## Data to use
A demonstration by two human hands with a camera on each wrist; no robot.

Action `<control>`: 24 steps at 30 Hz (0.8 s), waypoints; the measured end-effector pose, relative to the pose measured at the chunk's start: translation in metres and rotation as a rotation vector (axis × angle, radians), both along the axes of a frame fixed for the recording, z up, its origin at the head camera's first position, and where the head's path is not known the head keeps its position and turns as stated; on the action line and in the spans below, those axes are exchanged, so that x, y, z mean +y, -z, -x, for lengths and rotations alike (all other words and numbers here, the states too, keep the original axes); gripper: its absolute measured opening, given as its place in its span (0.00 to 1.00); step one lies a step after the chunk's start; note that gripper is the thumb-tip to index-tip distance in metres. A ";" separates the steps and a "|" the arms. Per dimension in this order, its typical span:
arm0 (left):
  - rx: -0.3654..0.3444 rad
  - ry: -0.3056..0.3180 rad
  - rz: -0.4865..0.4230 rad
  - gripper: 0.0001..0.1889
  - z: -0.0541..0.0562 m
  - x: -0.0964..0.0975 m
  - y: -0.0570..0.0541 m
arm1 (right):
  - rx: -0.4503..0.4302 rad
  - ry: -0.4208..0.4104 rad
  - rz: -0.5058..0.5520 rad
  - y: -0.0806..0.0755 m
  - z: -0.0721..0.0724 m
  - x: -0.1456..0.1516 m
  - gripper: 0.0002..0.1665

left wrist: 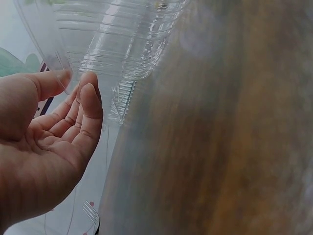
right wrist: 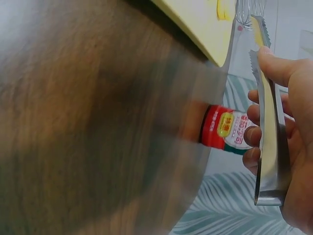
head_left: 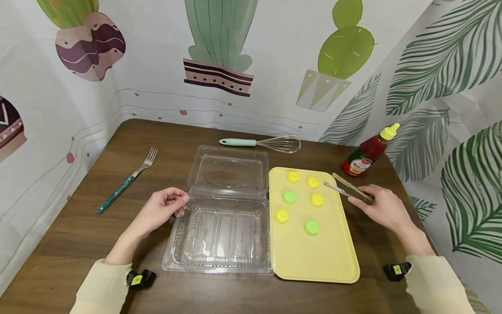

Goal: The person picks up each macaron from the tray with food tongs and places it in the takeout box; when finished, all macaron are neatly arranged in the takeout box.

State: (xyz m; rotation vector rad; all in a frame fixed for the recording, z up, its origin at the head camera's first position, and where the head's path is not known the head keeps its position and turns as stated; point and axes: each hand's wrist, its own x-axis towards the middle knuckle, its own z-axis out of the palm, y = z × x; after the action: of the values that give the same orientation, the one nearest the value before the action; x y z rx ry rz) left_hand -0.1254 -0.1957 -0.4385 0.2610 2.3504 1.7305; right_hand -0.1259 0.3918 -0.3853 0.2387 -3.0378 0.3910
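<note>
At the left rim of a clear plastic clamshell box point(head_left: 219, 235), near its hinge, my left hand point(head_left: 162, 207) pinches the edge between thumb and fingertips. The lid point(head_left: 229, 168) lies folded back, away from me. My right hand point(head_left: 386, 207) holds metal tongs point(right wrist: 269, 137), their toothed tips apart with nothing between them. Those tips hang over the right edge of a yellow tray point(head_left: 317, 259). On the tray sit several round yellow pieces point(head_left: 281, 216) and two green ones point(head_left: 311, 226), shaped like caps.
Behind the box lies a whisk point(head_left: 239, 142) with a pale blue handle. A fork point(head_left: 123, 187) with a green patterned handle lies at the left. A red sauce bottle point(head_left: 364, 155) with a yellow cap stands at the back right, beyond the tongs. A printed cloth hangs behind the table.
</note>
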 end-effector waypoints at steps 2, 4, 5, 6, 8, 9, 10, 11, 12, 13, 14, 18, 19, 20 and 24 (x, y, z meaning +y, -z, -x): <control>0.000 0.001 -0.001 0.13 0.000 0.000 0.000 | -0.014 -0.002 -0.005 0.000 0.003 -0.003 0.32; 0.001 0.002 -0.001 0.13 0.000 0.000 0.000 | -0.029 -0.002 -0.006 0.000 0.006 -0.006 0.33; 0.002 0.002 -0.001 0.13 0.000 0.000 0.000 | -0.037 -0.003 -0.007 0.000 0.007 -0.007 0.33; 0.002 0.002 -0.001 0.13 0.000 0.000 0.000 | -0.043 -0.005 -0.008 0.000 0.008 -0.009 0.34; 0.004 0.002 -0.002 0.13 0.000 0.000 0.000 | -0.052 -0.010 -0.009 0.001 0.011 -0.011 0.34; 0.006 0.002 -0.003 0.13 0.000 0.000 0.000 | -0.058 -0.012 -0.009 0.002 0.012 -0.012 0.34; 0.006 0.002 -0.004 0.13 0.000 0.000 0.000 | -0.062 -0.014 -0.009 0.002 0.013 -0.013 0.34; 0.007 0.003 -0.003 0.13 0.001 0.000 0.000 | -0.067 -0.017 -0.008 0.002 0.014 -0.014 0.34; 0.006 0.004 -0.005 0.13 0.001 0.000 0.001 | -0.072 -0.019 -0.008 0.003 0.014 -0.015 0.34; 0.007 0.004 -0.005 0.13 0.001 0.000 0.001 | -0.079 -0.021 -0.008 0.004 0.015 -0.015 0.34; 0.007 0.005 -0.006 0.13 0.001 0.000 0.001 | -0.085 -0.024 -0.006 0.004 0.016 -0.016 0.33; 0.003 0.004 -0.006 0.14 0.001 0.000 0.001 | -0.104 -0.031 -0.004 0.006 0.018 -0.021 0.33; 0.002 0.002 -0.005 0.14 0.000 0.000 0.001 | -0.107 -0.033 -0.004 0.006 0.018 -0.022 0.32; 0.001 0.001 -0.004 0.14 0.000 0.000 0.001 | -0.110 -0.034 -0.002 0.006 0.019 -0.023 0.31; 0.000 -0.003 0.000 0.14 0.001 0.001 0.001 | -0.116 -0.035 -0.008 0.006 0.020 -0.027 0.31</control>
State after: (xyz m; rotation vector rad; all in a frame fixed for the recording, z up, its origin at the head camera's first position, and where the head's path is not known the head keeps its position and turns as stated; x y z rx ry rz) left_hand -0.1261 -0.1950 -0.4398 0.2578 2.3516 1.7325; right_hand -0.1460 0.3650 -0.3913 0.2793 -3.1534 0.4095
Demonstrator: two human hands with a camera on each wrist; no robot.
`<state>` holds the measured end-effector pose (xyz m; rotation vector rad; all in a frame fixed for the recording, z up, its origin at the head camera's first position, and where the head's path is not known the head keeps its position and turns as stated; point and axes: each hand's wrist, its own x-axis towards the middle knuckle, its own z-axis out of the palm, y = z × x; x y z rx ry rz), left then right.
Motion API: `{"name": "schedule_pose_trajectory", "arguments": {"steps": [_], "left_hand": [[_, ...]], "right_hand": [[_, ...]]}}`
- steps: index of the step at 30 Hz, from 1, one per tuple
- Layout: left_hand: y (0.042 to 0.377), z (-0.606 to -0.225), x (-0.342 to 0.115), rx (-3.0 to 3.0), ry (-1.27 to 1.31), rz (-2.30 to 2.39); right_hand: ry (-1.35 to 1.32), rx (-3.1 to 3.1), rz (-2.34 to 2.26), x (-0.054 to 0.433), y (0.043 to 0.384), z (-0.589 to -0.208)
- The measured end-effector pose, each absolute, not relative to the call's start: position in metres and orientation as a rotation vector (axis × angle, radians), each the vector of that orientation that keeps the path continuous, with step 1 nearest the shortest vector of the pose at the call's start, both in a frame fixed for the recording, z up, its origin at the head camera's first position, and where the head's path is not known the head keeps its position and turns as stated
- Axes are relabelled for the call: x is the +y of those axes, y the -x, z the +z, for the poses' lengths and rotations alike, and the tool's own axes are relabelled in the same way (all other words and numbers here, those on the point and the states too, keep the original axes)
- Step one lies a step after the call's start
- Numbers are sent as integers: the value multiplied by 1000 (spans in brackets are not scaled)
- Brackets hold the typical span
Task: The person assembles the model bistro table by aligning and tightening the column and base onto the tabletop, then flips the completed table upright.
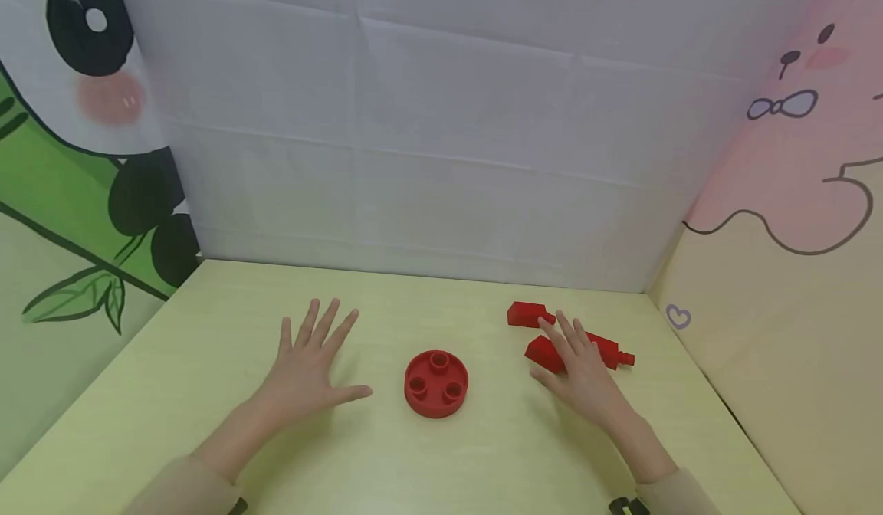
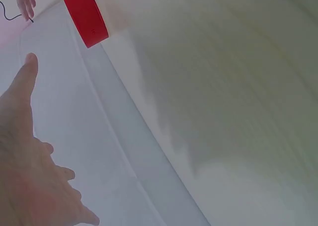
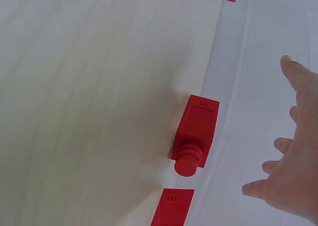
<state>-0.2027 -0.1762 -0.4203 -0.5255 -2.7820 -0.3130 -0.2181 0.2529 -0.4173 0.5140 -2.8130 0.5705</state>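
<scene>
A round red base (image 1: 436,392) with three raised sockets lies on the table between the two hands. To its left hovers my left hand (image 1: 303,377), palm down, fingers spread, holding nothing. My right hand (image 1: 585,377), fingers spread too, is held over red pieces and hides part of them. A red block (image 1: 545,354) shows left of that hand, and a red block with a peg (image 1: 605,351) to its right. Behind them lies a smaller-looking red block with a peg (image 1: 527,314). In the right wrist view, a pegged block (image 3: 198,121) sits apart from the fingers.
The pale yellow table (image 1: 207,331) meets a white sheet (image 1: 448,116) at its back edge. A panda-printed panel (image 1: 83,216) stands at the left and a pink and cream printed panel (image 1: 793,285) at the right.
</scene>
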Motion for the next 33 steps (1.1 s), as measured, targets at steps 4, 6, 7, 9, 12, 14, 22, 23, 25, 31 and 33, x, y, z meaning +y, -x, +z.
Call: {"name": "schedule_pose_trajectory", "arguments": {"steps": [4,6,7,9,12,14,22,23,25,31,33], "left_hand": [[212,-420,-166,-2773,569,-347],[217,-421,-161,-2769,600,-370],[219,-421,-158,-2766,621,-378],[224,-422,-153,-2762,660,-406],[230,-425,-146,-2750,736,-457],[234,-428,-141,-2740,788,-499],[247,-436,-125,-2834,972,-700],[249,-437,-123,-2853,995,-727],[250,-439,-119,-2900,1028,-778],[254,-443,-110,-3006,1076,-987],[256,-445,-109,-3027,1080,-1045]], "right_hand": [[-517,-2827,609,255,231,-424],[-511,-2845,626,256,236,-427],[-504,-2859,642,257,238,-429],[-486,-2893,682,258,242,-431],[-458,-2947,726,258,249,-434],[-445,-2976,732,258,255,-435],[-405,-3062,657,257,269,-436],[-400,-3071,645,257,270,-436],[-383,-3086,636,257,272,-436],[-327,-3086,651,257,280,-434],[-322,-3079,635,257,284,-435]]}}
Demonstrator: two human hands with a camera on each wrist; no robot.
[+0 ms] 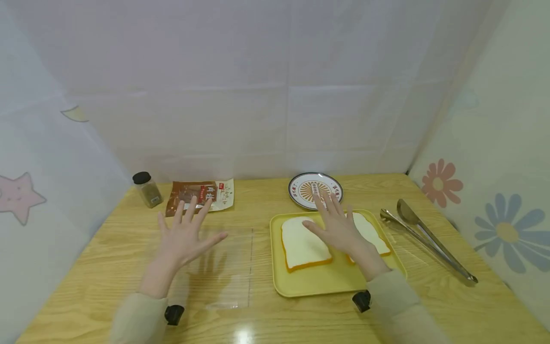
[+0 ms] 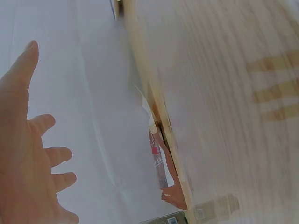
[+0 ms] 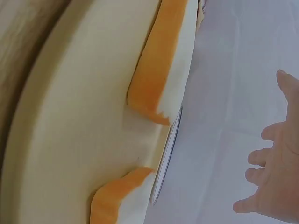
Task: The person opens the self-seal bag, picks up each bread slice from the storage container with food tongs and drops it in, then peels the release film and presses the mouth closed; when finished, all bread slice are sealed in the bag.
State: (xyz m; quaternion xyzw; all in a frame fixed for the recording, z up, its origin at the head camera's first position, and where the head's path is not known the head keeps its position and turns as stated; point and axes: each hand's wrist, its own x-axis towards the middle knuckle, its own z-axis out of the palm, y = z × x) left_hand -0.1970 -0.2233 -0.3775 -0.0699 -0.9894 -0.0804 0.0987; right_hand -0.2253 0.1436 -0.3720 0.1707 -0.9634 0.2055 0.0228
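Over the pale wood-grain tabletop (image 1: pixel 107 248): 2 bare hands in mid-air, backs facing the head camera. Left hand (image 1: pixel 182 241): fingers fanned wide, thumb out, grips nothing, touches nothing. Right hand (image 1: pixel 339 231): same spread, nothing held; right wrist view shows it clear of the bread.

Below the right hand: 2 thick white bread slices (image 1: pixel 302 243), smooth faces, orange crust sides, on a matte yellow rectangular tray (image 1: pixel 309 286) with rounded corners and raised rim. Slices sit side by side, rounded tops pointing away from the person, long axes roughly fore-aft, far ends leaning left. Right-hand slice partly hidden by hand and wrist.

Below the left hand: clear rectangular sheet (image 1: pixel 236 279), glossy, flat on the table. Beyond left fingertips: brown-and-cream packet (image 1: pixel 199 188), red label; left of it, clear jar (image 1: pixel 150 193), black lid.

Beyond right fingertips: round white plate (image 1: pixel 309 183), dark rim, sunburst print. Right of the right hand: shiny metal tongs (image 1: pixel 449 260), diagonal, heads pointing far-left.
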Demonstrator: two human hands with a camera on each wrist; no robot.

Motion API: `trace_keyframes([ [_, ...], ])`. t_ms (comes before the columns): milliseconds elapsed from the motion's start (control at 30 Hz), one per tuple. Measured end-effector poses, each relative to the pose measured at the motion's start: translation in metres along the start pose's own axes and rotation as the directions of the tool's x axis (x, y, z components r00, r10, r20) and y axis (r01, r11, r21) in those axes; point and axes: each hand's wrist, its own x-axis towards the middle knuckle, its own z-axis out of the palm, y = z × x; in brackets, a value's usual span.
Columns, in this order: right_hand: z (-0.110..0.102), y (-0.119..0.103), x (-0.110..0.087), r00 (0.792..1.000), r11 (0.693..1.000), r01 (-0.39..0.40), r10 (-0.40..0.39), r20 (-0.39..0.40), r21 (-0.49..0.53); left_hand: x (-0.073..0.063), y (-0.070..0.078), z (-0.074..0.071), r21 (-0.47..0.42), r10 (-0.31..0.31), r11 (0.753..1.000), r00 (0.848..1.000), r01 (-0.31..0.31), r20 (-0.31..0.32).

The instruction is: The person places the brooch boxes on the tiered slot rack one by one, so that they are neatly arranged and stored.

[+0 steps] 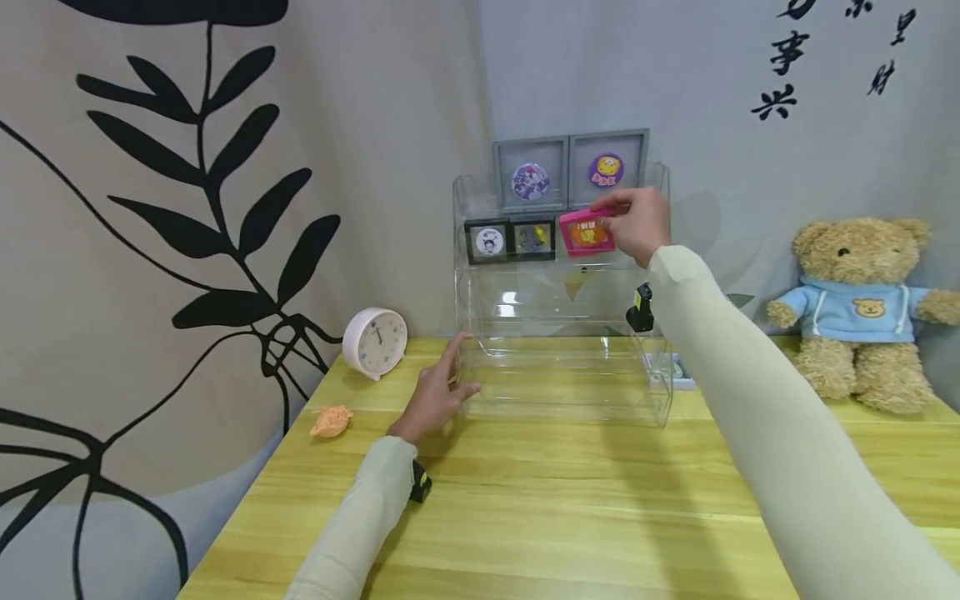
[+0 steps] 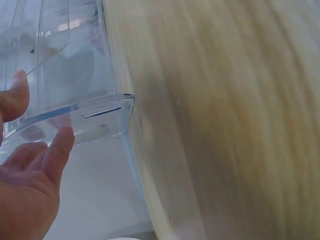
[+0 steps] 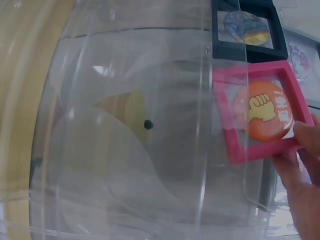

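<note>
A clear stepped acrylic display rack stands on the wooden table against the curtain. My right hand pinches the right side of a pink square frame holding an orange badge with a yellow fist. This frame tilts slightly at the second tier from the top, beside two black frames. Above them, two grey frames with round badges stand on the top tier. My left hand is at the rack's lower left edge, fingers fairly straight along the side, thumb toward the front.
A round white clock and an orange crumpled-looking item are at the left. Behind the rack's lower right corner lies a pale frame. A teddy bear in a blue hoodie sits at the right.
</note>
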Motion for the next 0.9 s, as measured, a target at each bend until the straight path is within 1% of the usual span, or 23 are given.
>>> trace_keyframes([
  [100, 0.002, 0.003, -0.001, 1.000, 1.000, -0.013, 0.013, -0.013, 0.002, 0.001, 0.000, -0.001, 0.001, 0.002, 1.000, 1.000, -0.002, 0.002],
  [333, 0.004, 0.008, -0.004, 0.999, 0.999, 0.037, -0.037, -0.020, -0.027, 0.001, 0.001, -0.002, -0.014, 0.004, 1.000, 1.000, -0.004, 0.000],
  [433, 0.002, 0.008, -0.004, 0.997, 0.993, 0.081, -0.082, -0.003, -0.080, 0.000, 0.000, -0.002, -0.019, 0.008, 1.000, 1.000, -0.008, -0.006],
  [567, -0.003, 0.009, -0.008, 0.985, 0.969, 0.171, -0.167, 0.038, -0.177, -0.001, 0.000, 0.000, -0.027, 0.010, 1.000, 1.000, -0.010, -0.014],
  [633, -0.008, 0.009, -0.013, 0.978, 0.955, 0.210, -0.208, 0.035, -0.210, -0.001, 0.000, 0.001, -0.030, 0.010, 0.999, 1.000, -0.010, -0.013],
  [733, -0.021, 0.008, -0.021, 0.965, 0.940, 0.259, -0.262, 0.017, -0.224, -0.001, -0.001, 0.002, -0.031, 0.002, 1.000, 1.000, -0.002, -0.011],
  [833, -0.040, 0.013, -0.031, 0.947, 0.915, 0.309, -0.321, -0.004, -0.261, -0.001, -0.001, 0.002, -0.035, -0.014, 0.999, 1.000, 0.013, -0.017],
  [900, -0.054, 0.021, -0.037, 0.936, 0.900, 0.331, -0.351, -0.021, -0.284, -0.001, -0.001, 0.002, -0.033, -0.019, 0.999, 1.000, 0.018, -0.021],
])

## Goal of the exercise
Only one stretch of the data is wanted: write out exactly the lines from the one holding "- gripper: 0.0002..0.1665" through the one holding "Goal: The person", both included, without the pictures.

## Reply to the task
  - gripper: 0.0002..0.1665

left wrist: 
right wrist: 
head_left: 

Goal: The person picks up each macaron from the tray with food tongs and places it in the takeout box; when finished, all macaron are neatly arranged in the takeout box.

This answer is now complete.